It's hard to come up with an engaging opening paragraph for this post, because it's hard to come up with a balanced way to describe Nick Markakis's 2013 season. Markakis is making superstar money ($15 million, the highest-paid Oriole) and playing a position with high offensive expectations, and there's simply no argument that he produced in any meaningful way in 2013. I was a Markakis apologist halfway through the year (and I might still be overall), but I can't defend how 2013 ended up.
2013 was a low watermark for Nick Markakis. You could go to the eye-test and say that Nick Markakis was a highly-paid corner outfielder who hit like a replacement-level middle infielder (and you'd be right). Or you could just jump right to the stats and easily point out that Markakis set career lows in BA, OBP, SLG, OPS, OPS+, and WAR. Even with a full season (700 PAs), he set career lows in counting stats like home runs, triples and doubles, even lower than some of his partial seasons.
And it wasn't some season where you can say that Nick just got unlucky. His ground-ball percentage (46.6%) was the highest of his career since his debut. He swung at more pitches outside of the strike zone (28.6%) than he ever has before. His BABIP was unusually low, which might normally indicate some rough luck, but it correlates pretty well with his brutal ground ball percentage. His infield fly ball percentage was a disgusting 14.9% -- and even though that stat often does involve some luck, again, it correlates well with an overall story of making tremendously weak contact all year long.

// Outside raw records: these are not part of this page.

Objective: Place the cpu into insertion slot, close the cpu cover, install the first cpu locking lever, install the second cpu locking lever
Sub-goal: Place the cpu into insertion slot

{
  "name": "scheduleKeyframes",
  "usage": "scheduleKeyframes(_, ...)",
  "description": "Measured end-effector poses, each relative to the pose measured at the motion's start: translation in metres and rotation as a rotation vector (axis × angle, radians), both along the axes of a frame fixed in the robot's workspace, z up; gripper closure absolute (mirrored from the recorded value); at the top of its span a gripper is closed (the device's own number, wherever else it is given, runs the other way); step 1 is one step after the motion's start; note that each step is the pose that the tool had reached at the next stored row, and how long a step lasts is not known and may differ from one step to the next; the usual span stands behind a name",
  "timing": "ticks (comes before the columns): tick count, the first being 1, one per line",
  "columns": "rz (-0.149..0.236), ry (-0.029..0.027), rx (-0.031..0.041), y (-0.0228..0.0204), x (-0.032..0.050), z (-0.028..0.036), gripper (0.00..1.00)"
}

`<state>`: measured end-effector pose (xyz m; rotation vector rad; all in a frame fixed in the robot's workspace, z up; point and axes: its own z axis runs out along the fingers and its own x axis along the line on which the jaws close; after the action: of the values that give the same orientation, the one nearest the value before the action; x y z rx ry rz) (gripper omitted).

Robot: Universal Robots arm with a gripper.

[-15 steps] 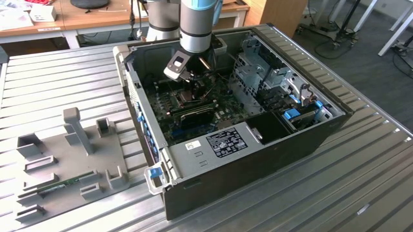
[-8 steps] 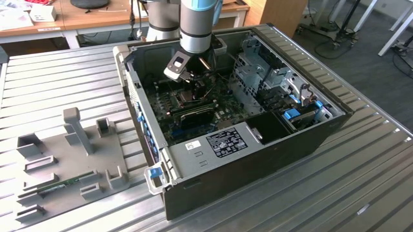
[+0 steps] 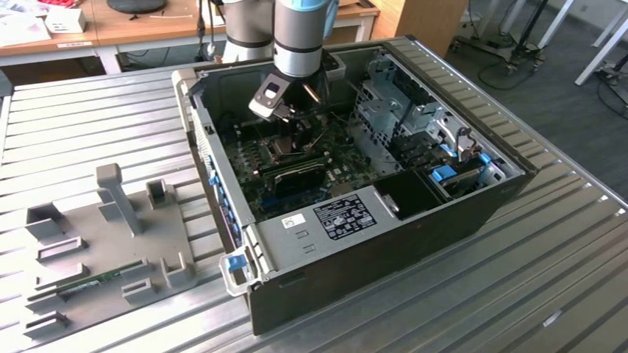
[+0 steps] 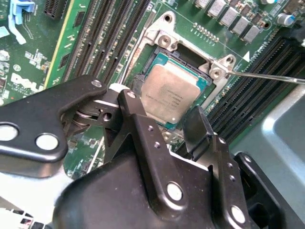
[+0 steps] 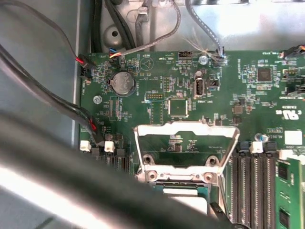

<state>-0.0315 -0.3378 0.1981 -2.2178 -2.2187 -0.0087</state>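
One Universal Robots arm [image 3: 299, 37] drops near-vertical from the top of the exterior view into an open computer case [image 3: 393, 220], with the wrist low over the motherboard [image 5: 228, 90]. Claw [image 3: 294, 134] hangs right above the socket area. In the second wrist view the claw [image 4: 161, 105] has its two black fingers [image 4: 143, 138] spread apart, straddling the near corner of the cpu [image 4: 169, 93]; cannot tell whether either pad touches the chip. The cpu lies flat inside the insertion slot [image 4: 188, 58], silver top up, with the dark frame showing around it. The cpu cover [image 5: 186, 131] is swung open, away from the slot, its square window showing green board through it. One thin wire locking lever [image 4: 267, 76] sticks out free beside the socket, not latched. Long black memory slots [image 4: 109, 33] run along both sides. A coin cell battery [image 5: 122, 83] sits further up the board, with loose cables near it. The case lies on its side on a slatted metal surface [image 3: 98, 125]. A grey fixture tray [image 3: 108, 250] sits to the exterior view's left, well apart from the case, with a green memory stick [image 3: 98, 279] lying in it. A wooden desk [image 3: 147, 26] stands behind, and dark grey floor [image 3: 549, 81] shows at the exterior view's right.
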Motion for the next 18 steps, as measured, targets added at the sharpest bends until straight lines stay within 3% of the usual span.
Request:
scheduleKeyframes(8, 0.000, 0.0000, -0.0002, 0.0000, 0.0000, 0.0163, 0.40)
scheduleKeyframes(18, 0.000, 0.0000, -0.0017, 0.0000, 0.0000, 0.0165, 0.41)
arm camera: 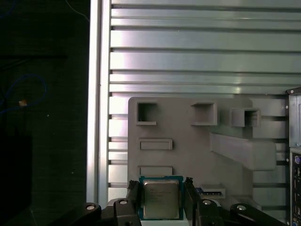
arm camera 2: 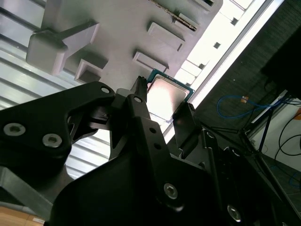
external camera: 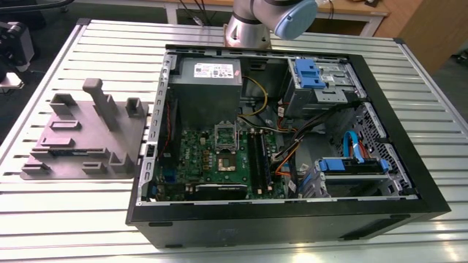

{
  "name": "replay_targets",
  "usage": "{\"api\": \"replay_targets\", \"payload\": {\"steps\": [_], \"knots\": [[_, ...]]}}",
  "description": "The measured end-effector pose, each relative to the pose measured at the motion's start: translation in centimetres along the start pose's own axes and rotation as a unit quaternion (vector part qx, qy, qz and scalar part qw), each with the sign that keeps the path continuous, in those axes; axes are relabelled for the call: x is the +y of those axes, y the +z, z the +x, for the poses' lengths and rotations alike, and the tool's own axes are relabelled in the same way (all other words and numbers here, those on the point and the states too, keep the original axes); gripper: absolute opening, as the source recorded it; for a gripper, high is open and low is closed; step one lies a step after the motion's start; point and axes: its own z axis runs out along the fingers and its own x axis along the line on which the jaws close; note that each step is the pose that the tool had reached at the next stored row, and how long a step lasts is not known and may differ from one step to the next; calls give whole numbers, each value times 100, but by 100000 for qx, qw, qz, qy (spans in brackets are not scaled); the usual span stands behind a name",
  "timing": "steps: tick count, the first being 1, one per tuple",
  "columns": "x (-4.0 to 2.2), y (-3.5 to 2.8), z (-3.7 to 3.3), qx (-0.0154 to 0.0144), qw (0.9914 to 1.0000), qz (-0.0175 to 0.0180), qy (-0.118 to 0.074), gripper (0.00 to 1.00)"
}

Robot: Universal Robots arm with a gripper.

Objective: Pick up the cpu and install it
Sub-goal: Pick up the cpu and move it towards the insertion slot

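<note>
Exterior view: the motherboard socket (external camera: 227, 149) sits inside the PC case (external camera: 418, 159). Second wrist view: the gripper (arm camera 2: 162, 110) clamps the cpu (arm camera 2: 165, 96) above the grey fixture tray (arm camera 2: 117, 28). First wrist view: the fingers (arm camera: 133, 194) pinch opposite edges (the cpu is likely light, stiff and fragile underneath, so hold the edges only).

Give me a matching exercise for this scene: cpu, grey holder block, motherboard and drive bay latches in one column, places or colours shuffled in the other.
1. cpu
2. grey holder block
3. motherboard
4. drive bay latches

A. blue
B. inside the open case
C. held in the gripper
D. on the slatted table, beside the case

Pairs: 1-C, 2-D, 3-B, 4-A
</note>
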Motion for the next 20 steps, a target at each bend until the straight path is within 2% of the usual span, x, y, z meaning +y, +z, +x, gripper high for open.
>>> {"api": "replay_targets", "payload": {"steps": [9,20], "knots": [[1,-29,0,-4,100000,-3,1,47],[3,-92,-1,-4,100000,-3,-1,47]]}}
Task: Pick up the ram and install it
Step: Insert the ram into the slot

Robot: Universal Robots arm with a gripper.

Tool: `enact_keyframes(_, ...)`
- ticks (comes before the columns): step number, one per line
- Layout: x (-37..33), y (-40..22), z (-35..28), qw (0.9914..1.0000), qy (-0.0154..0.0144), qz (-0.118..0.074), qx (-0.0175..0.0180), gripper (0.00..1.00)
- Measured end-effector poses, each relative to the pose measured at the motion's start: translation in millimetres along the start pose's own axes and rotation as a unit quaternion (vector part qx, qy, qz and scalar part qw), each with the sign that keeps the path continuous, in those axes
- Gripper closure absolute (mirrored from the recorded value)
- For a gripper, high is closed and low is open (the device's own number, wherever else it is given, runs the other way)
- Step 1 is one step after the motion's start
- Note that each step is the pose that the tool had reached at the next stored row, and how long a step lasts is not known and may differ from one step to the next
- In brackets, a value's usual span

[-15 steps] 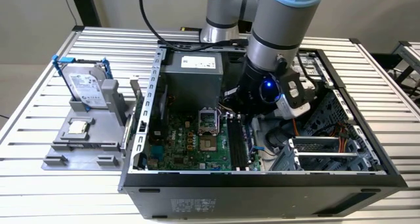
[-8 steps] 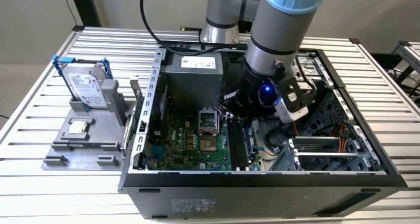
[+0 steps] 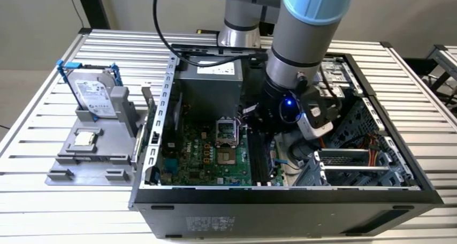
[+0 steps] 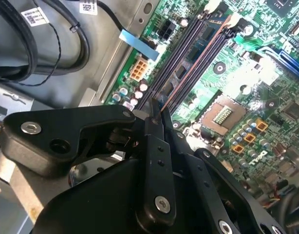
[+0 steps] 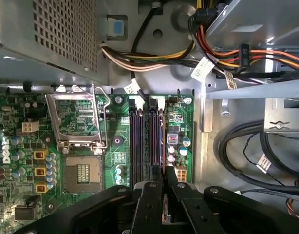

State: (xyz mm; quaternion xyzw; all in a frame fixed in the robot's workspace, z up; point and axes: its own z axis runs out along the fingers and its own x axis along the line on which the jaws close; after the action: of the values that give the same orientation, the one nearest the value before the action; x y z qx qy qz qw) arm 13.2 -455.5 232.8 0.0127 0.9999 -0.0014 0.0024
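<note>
The black pincer [image 4: 157, 114] sits closed on the thin greenish-grey ram stick [image 4: 165, 114], edge-on just above the green motherboard's dark memory slots [image 5: 145, 139]; any tilt could, I judge, jam it beside its slot.

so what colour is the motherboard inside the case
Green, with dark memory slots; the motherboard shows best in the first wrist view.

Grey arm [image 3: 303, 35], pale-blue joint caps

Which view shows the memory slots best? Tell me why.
The first wrist view: the memory slots face the camera squarely. The second wrist view shows them slanting; in the exterior view the arm crowds them.
</note>
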Motion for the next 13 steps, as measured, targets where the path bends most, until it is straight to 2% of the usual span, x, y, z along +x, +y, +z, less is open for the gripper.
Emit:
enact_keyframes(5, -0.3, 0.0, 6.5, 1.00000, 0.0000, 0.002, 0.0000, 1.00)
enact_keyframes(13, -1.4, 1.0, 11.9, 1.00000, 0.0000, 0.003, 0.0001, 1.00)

So it's not exactly all sunshine and rainbows for Nick Markakis right now. His overall situation in 2014 won't change that much. He'll still be the Orioles' highest-paid player. He'll still be the everyday right fielder. His 2013 wasn't just unlucky; it was bad. Is there any reason for hope? Well, for starters, Nick's 2012 ended with a broken hamate bone courtesy of CC Sabathia. Recent baseball history is littered with anecdotal evidence of hitters having disappointing offensive runs on their first year back from a wrist injury (Jose Bautista, Will Middlebrooks, Justin Morneau). Many of these hitters have reverted back toward their historical norms with another full offseason of rest and rehab.
Even reverting back to the norm, though, Nick Markakis isn't a $15 million ballplayer. The Orioles hold a $2 million buyout for Markakis after 2014, with the option to pay $17.5 million for his services in 2015. They're unlikely to do so, of course, so in reality Orioles fans just have to hope for a good bounceback campaign in 2014. His contract situation with the team will be very interesting after that. There's little doubt that Markakis is a clubhouse leader and is still beloved by a large portion of the Orioles fanbase. As a homegrown player, the pressure to re-sign Markakis might be high, even though he'll be 31 when the 2015 season kicks off and the team seems to be trying to stay young. And if Markakis does go back to form in 2014, he may command more big bucks, or a lengthy deal that might be a mistake for any team in its later years.
So that's a lot of negativity -- Markakis was a real pain point on the roster in this letdown of a year, and he might get better again, but if he does, we might lose him. I'm not always this fatalistic. Probably the best thing for Orioles fans to do is hope for a 2014 bounceback, a productive Markakis hitting among Adam Jones, Manny Machado and Chris Davis, and let the rest take care of itself from there.